Wednesday, June 27, 2007

prisons we choose to live inside

In September 1965,* a group of leftist Indonesian military officers kidnapped and killed six of the army's top generals (and a hapless lieutenant who happened to be inside another general's house when the gunmen showed up). The military right used the event as a pretext for a massive strike against the Indonesian communist party, the PKI, rounding up and killing as many as a million of its alleged cadre and affiliates. The murders perpetrated by the September 30 movement also gave an army officer, Major General Suharto, leverage to use against the Indonesian president, Sukarno, in a sort of slow-motion coup that brought Suharto to power.

Here's the kicker, and do take a moment to carefully read the whole perfect thing, which pays off so nicely at the end:
To the very end of the Suharto regime in 1998, Indonesian government and military officials invoked the specter of the PKI in response to any disturbance or sign of dissent. The key phrase in the regime's discourse was "the latent danger of communism." Invisible agents of Formless Organizations (Organisasi Tanpa Bentuk) were constantly lurking about, ready to sabotage economic development and political order.

The unfinished eradication of the PKI was, in a very real sense, the raison d’être of the Suharto regime. The original legal act under which the regime ruled Indonesia for more than thirty years was Sukarno's presidential order of October 3, 1965, authorizing Suharto to "restore order." That was an emergency order. But for Suharto the emergency never ended.

The military operation established at that time, Kopkamtib (Komando Operasi Pemulihan Keamanan dan Ketertiban, Operations Command to Restore Order and Security), remained in force until the end of Suharto's regime (with a name change to Bakorstanas in 1988); it allowed military personnel to function outside and above the law in the name of ending the emergency. Suharto's takeover of power acorded with the dictum of the political theorist Carl Schmitt: "The sovereign in he who decides on the exception."

For Suharto the movement was the exception, the break in the normal legal order that required extralegal powers to suppress; it was not just "a ripple in the wide ocean of the Indonesian Revolution," as the nominal sovereign, Sukarno, claimed.
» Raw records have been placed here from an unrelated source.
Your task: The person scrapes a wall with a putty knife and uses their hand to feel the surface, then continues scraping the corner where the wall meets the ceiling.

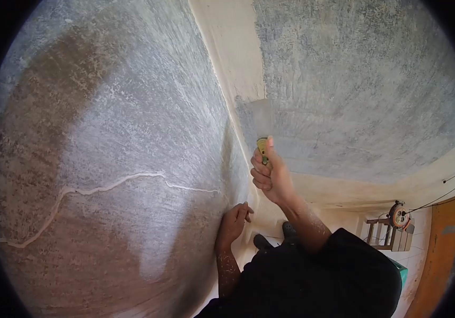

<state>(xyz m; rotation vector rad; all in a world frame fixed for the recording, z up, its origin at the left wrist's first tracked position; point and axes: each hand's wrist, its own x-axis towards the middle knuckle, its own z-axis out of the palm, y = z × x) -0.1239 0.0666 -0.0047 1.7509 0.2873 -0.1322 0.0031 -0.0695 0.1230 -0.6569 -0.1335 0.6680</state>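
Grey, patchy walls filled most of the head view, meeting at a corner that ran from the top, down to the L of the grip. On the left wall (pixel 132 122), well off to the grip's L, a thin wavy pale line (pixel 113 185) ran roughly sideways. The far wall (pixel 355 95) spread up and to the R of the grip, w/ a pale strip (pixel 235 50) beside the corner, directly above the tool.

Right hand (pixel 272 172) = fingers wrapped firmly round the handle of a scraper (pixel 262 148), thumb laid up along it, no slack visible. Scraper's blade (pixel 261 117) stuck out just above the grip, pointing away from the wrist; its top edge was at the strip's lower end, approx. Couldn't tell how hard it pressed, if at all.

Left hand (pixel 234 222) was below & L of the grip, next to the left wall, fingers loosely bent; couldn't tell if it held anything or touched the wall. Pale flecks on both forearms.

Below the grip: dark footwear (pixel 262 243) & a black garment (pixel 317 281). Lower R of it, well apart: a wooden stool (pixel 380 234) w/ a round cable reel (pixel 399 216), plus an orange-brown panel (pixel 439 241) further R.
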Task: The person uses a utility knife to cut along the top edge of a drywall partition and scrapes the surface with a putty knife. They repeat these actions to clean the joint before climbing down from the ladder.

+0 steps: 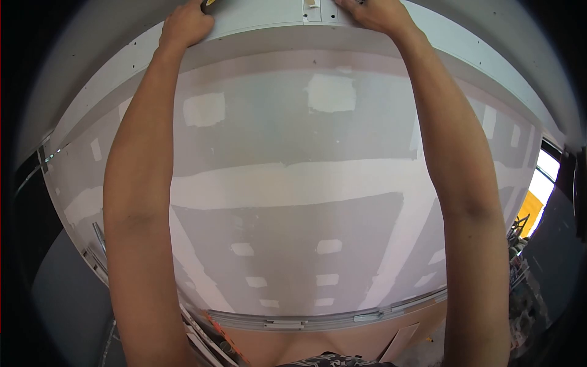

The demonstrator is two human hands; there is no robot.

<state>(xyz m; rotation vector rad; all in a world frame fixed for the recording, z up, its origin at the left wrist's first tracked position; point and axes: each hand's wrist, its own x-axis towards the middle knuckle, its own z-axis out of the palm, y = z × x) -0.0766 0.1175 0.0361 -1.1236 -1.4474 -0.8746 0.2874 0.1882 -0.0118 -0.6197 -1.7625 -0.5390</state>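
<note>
Both my arms are raised to a white plasterboard bulkhead (257, 17) at the top of the view. My left hand (187, 25) is closed near its face, around a black and yellow tool (209, 3) that is mostly cut off by the frame's top edge. My right hand (378, 14) is closed too, its fingertips at the upper edge of the frame; a small dark bit shows by them, too little to name. Between the hands, a vertical joint with dark screw heads has a small cream-coloured piece (312, 3) on it.
Below the bulkhead stands a plasterboard wall (275, 229) with pale patches and bands of joint compound. Metal channels (287, 323) run along its foot. Brown boards (400, 342) lie low down. Piled items (520, 269) stand by a bright opening at right.
</note>
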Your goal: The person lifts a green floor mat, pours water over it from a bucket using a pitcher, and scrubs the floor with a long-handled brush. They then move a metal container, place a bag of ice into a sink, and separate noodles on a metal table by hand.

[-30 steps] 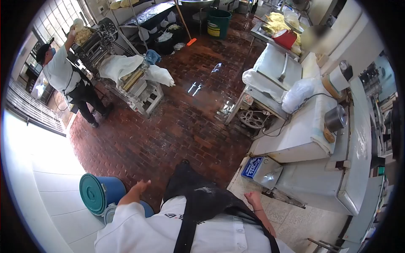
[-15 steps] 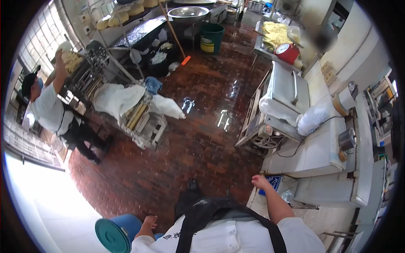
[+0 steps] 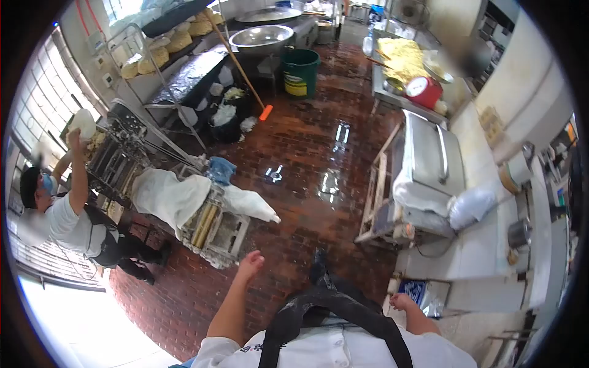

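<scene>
My left hand swings out in front over the brick floor, its fingers curled in and nothing seen in them. Nearest to it is the front end of the rolling machine, a gap apart, with a white cloth draped over it. Down by my right side, my right hand is loosely closed, also with nothing visible in it. Close beside it stands a blue printed box below the white counter. A dark shoe of mine shows on the floor ahead.
At the left a co-worker raises an arm over the machine. The wet brick floor runs ahead. On the right stands a metal-lidded machine. Farther off are a green bin, a broom and a table with yellow noodles.
I have stepped forward, and the machines and bin appear nearer. My left hand has swung forward and up, while my right hand has dropped back. The teal-lidded bin has left view.
</scene>
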`<state>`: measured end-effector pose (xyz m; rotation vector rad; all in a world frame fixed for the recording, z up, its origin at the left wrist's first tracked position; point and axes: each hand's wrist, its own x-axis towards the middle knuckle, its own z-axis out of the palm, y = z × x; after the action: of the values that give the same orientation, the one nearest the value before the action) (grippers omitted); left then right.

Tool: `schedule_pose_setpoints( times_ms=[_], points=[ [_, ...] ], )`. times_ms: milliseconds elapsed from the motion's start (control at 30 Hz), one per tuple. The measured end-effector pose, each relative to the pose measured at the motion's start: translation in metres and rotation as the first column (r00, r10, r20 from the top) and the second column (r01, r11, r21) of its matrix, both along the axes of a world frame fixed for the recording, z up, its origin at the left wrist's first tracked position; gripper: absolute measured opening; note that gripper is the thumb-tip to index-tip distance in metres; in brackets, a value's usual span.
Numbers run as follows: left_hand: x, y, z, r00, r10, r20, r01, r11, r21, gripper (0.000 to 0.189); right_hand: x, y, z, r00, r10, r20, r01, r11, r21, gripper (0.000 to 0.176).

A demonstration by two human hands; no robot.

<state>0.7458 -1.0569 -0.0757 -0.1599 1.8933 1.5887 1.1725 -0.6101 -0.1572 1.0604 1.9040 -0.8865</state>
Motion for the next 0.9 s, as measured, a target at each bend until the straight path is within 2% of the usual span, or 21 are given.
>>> schedule_pose_setpoints(
  times_ms=[33,100,133,167,200,233,267,300,333,367,400,433,500,567,700,733,767,800,833,867,900],
  points=[
    [-0.012,0.004,-0.001,1.0,0.02,-0.014,-0.02,1.0,-0.007,0.035,-0.025,0.007,-0.009,1.0,0.02,-0.014,-0.02,1.0,-0.007,0.026],
    [-0.026,0.014,-0.008,0.943,-0.327,-0.065,0.283,0.888,-0.362,0.024,-0.073,0.022,-0.021,0.968,-0.039,-0.248,0.051,0.998,0.042,0.027],
    [-0.031,0.02,-0.006,0.937,-0.338,-0.085,0.27,0.859,-0.436,0.026,-0.095,0.037,-0.042,0.945,0.111,-0.308,-0.076,0.99,0.123,0.031],
    [-0.033,0.022,-0.005,0.932,-0.349,-0.1,0.255,0.826,-0.503,0.029,-0.117,0.05,-0.047,0.945,0.122,-0.303,-0.088,0.988,0.125,0.031],
    [-0.042,0.015,-0.032,0.761,-0.56,-0.328,0.291,0.746,-0.599,0.036,-0.153,0.062,-0.048,0.91,0.139,-0.391,-0.107,0.989,0.102,0.033],
    [-0.054,0.027,-0.016,0.766,-0.549,-0.335,0.276,0.751,-0.6,0.036,-0.195,0.069,-0.047,0.864,0.148,-0.481,-0.127,0.989,0.076,0.035],
    [-0.057,0.037,0.02,0.904,-0.367,-0.219,0.187,0.801,-0.569,0.038,-0.236,0.075,-0.034,0.851,0.234,-0.469,-0.197,0.972,0.128,0.035],
    [-0.063,0.046,0.04,0.983,-0.16,-0.085,0.088,0.831,-0.55,0.04,-0.282,0.08,-0.009,0.835,0.318,-0.449,-0.266,0.948,0.177,0.035],
    [-0.07,0.019,-0.019,0.968,-0.196,-0.157,0.063,0.794,-0.605,0.045,-0.325,0.088,-0.007,0.79,0.406,-0.459,-0.342,0.914,0.221,0.035],
    [-0.084,0.029,0.01,0.989,-0.139,0.059,0.147,0.792,-0.593,0.029,-0.367,0.096,-0.007,0.737,0.491,-0.464,-0.413,0.871,0.266,0.035],
    [-0.088,0.034,0.016,0.992,-0.1,-0.071,0.049,0.852,-0.522,0.032,-0.409,0.101,-0.001,0.69,0.459,-0.56,-0.384,0.888,0.255,0.034],
    [-0.094,0.037,0.014,0.979,-0.052,-0.197,-0.04,0.9,-0.435,0.048,-0.45,0.102,0.006,0.635,0.419,-0.649,-0.353,0.905,0.239,0.034],
    [-0.12,0.043,0.0,0.993,0.023,-0.118,-0.069,0.914,-0.4,0.078,-0.524,0.098,0.037,0.608,0.375,-0.7,-0.332,0.921,0.204,0.033],
    [-0.149,0.037,-0.05,0.987,0.113,-0.11,-0.141,0.945,-0.296,0.078,-0.585,0.081,0.113,0.64,0.314,-0.702,-0.318,0.939,0.13,0.032],
    [-0.239,0.086,-0.027,0.993,0.027,-0.114,-0.044,0.987,-0.153,0.068,-0.644,0.112,0.106,0.709,0.337,-0.62,-0.335,0.934,0.126,0.033],
    [-0.267,0.103,-0.016,0.993,0.038,-0.112,-0.054,0.989,-0.136,0.064,-0.642,0.136,0.067,0.692,0.409,-0.596,-0.361,0.91,0.205,0.033],
    [-0.289,0.113,-0.042,0.981,0.015,-0.192,-0.046,0.986,-0.159,0.063,-0.636,0.164,0.027,0.668,0.481,-0.568,-0.386,0.876,0.288,0.034],
    [-0.317,0.128,-0.046,0.985,0.028,-0.172,-0.039,0.998,-0.056,0.062,-0.632,0.184,0.014,0.721,0.462,-0.517,-0.382,0.887,0.26,0.034],
    [-0.348,0.148,-0.04,0.99,-0.019,-0.139,0.01,0.998,-0.066,0.062,-0.629,0.203,0.005,0.769,0.444,-0.461,-0.377,0.896,0.234,0.035],
    [-0.38,0.162,-0.055,0.959,-0.153,-0.237,0.13,0.985,-0.11,0.06,-0.624,0.218,0.003,0.81,0.357,-0.465,-0.29,0.933,0.212,0.036],
    [-0.408,0.183,-0.046,0.919,-0.242,-0.312,0.213,0.969,-0.124,0.059,-0.618,0.228,0.004,0.847,0.261,-0.463,-0.198,0.963,0.181,0.036]
  ],
)
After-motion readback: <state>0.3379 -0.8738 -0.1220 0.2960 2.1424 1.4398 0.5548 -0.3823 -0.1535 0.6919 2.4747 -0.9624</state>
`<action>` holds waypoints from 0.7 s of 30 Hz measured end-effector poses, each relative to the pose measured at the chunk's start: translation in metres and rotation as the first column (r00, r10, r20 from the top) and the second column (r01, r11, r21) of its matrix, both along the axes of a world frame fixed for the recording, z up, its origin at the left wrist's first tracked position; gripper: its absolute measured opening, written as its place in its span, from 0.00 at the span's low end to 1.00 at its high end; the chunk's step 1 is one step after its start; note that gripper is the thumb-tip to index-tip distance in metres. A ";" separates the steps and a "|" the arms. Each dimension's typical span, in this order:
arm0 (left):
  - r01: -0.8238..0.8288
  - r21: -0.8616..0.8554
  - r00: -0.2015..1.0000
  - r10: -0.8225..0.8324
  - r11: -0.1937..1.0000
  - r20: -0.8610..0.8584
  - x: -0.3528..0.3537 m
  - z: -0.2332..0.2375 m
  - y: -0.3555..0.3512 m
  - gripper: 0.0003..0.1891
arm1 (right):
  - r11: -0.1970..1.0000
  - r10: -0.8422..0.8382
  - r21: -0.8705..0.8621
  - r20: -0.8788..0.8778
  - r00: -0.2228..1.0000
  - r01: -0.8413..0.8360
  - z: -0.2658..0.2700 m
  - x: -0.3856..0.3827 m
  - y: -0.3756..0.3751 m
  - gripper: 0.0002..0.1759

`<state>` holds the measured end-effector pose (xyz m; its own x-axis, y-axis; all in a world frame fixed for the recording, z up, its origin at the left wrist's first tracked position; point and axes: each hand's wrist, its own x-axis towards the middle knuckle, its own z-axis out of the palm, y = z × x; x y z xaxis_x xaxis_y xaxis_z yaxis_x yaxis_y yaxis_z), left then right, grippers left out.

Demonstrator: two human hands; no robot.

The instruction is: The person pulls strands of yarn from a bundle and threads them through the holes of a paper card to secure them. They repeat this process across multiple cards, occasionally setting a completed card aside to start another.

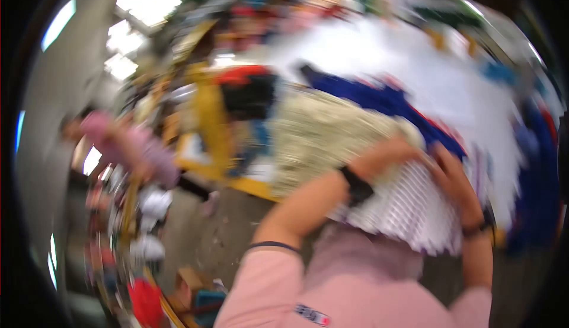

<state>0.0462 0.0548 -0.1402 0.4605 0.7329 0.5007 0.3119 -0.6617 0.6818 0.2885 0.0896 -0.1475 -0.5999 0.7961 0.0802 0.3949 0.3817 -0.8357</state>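
A white and purple patterned cloth [415, 203] hangs over the near edge of the table, in front of my body. My left hand [388, 153] lies at its top, where it meets a cream-coloured cloth [320, 129]; the fingers are blurred. On the right side of the patterned cloth is my right hand [450, 174], its fingertips near those of my left hand and smeared by motion. Behind both hands a dark blue cloth with red edging [379, 96] lies across the white tabletop [456, 79].
Yellow frame parts [210, 126] and a black and red pile [246, 91] stand left of the cream cloth. A person in pink [127, 147] is at the far left. Below are a red item [146, 303] and a cardboard box [188, 286]. Dark blue cloth [536, 180] hangs at the right.
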 end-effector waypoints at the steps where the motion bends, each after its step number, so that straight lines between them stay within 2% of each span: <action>1: 0.152 -0.699 0.880 0.226 0.699 0.417 0.008 -0.009 0.006 0.09 | 0.989 0.068 0.137 -0.063 0.996 -0.059 -0.021 0.003 0.009 0.08; 2: 0.162 -0.902 0.833 0.434 0.400 0.343 0.005 0.024 0.022 0.07 | 0.980 0.045 0.195 -0.104 0.994 -0.024 -0.011 -0.004 0.000 0.08; 4: 0.265 -0.905 0.795 0.455 0.332 0.400 -0.016 0.028 0.029 0.07 | 0.994 -0.006 0.105 -0.059 0.998 0.012 -0.003 -0.003 -0.006 0.12; 6: 0.303 -0.933 0.749 0.557 0.194 0.359 -0.023 0.040 0.032 0.06 | 0.999 -0.018 0.048 -0.033 0.999 0.020 0.001 -0.001 -0.006 0.15; 7: 0.355 -0.922 0.758 0.530 0.154 0.380 -0.031 0.039 0.037 0.05 | 1.000 -0.018 0.005 -0.023 1.000 0.018 0.006 -0.001 -0.008 0.15; 8: 0.407 -0.898 0.730 0.532 0.166 0.429 -0.045 0.040 0.042 0.05 | 0.999 -0.016 -0.040 -0.010 1.000 0.016 0.008 -0.003 -0.008 0.16; 10: 0.520 -0.836 0.662 0.536 0.175 0.524 -0.064 0.062 0.038 0.04 | 1.000 -0.029 -0.007 -0.046 0.999 0.029 0.006 -0.003 -0.011 0.17; 11: 0.407 -0.893 0.699 0.565 0.192 0.439 -0.066 0.070 0.036 0.05 | 0.999 -0.029 0.017 -0.051 0.998 0.030 0.004 -0.003 -0.011 0.17; 14: 0.419 -0.838 0.608 0.577 0.349 0.545 -0.088 0.092 0.034 0.06 | 0.999 -0.035 -0.013 -0.065 0.997 0.034 -0.006 -0.004 -0.008 0.17; 16: 0.524 -0.743 0.401 0.649 0.416 0.647 -0.134 0.116 0.046 0.06 | 0.999 -0.040 -0.034 -0.052 0.998 0.039 -0.002 -0.002 -0.008 0.18; 17: 0.342 -0.757 0.338 0.678 0.557 0.652 -0.164 0.121 0.061 0.07 | 0.999 -0.041 -0.028 -0.052 0.998 0.040 -0.002 -0.002 -0.008 0.18; 18: 0.279 -0.697 0.236 0.656 0.661 0.717 -0.187 0.142 0.063 0.08 | 0.999 -0.040 -0.022 -0.053 0.998 0.038 -0.003 -0.002 -0.008 0.18; 19: 0.033 -0.683 0.101 0.678 0.730 0.729 -0.205 0.159 0.065 0.08 | 0.999 -0.037 -0.016 -0.054 0.998 0.037 -0.003 -0.003 -0.009 0.18; 20: -0.220 -0.649 -0.035 0.659 0.728 0.751 -0.224 0.174 0.071 0.08 | 0.999 -0.041 -0.018 -0.048 0.998 0.040 -0.002 -0.004 -0.010 0.18; 21: -0.429 -0.485 0.040 0.552 0.762 0.833 -0.268 0.167 0.089 0.08 | 0.999 -0.047 -0.017 -0.043 0.998 0.046 0.000 -0.005 -0.011 0.17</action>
Schmitt's theory, however, needs qualification to handle those cases when the sovereign decides that "the exception" should become the rule. Suharto decided that the exception of October 1965 was permanent. His regime sustained the "latent threat of communism" and kept Indonesia in a constant state of emergency. As the anthropologist Ariel Heryanto has remarked, communism never died in Suharto's Indonesia. The regime could not allow communism to die because it defined itself in dialectical relation with it or, to put it more precisely, the simulacrum of it. --

John Roosa, Pretext for Mass Murder: The September 30th Movement & Suharto's Coup d'Etat in Indonesia (Madison: University of Wisconsin Press, 2006), pages 12-13. (I've broken one long paragraph into several, for ease of reading on the screen.)
This is, I think, finally the perfect analogy for our own ranking subordinate who decided that an attack within the country represented a permanent exception, allowing military personnel to forever function outside and above the law in the name of ending the emergency that couldn't be ended. After September 11, it became instantly possible to invoke the specter of the terrorism in response to any disturbance or sign of dissent. And now the regime can't allow Islamist terrorism to die, because it defines itself in dialectical relation with it.

Or, to put it more precisely, the simulacrum of it.

(*Really the very early morning of October 1.)

4 Comments:

At 4:10 PM , Blogger Ahistoricality said...

It can't happen here.... Nah.

 
At 7:25 PM , Blogger chris bray said...

My admiration for the anti-federalists grows with each passing day. They knew 220 years ago that it could happen here.

 
At 12:22 AM , Blogger Ahistoricality said...

I guess the question becomes, then, whether what we achieved over the last 150 years (the Confederacy being the last time an anti-federalist alternative presented itself, if it really was such) has been worth the gamble whose vig we're now paying?

 
At 12:51 AM , Blogger chris bray said...

A very good question, and, uhhhh...

"A republic, if you can keep it."

Further discussion to follow after a drink or two and a good night of sleep. Some things shouldn't be tackled without proper rest and preparation.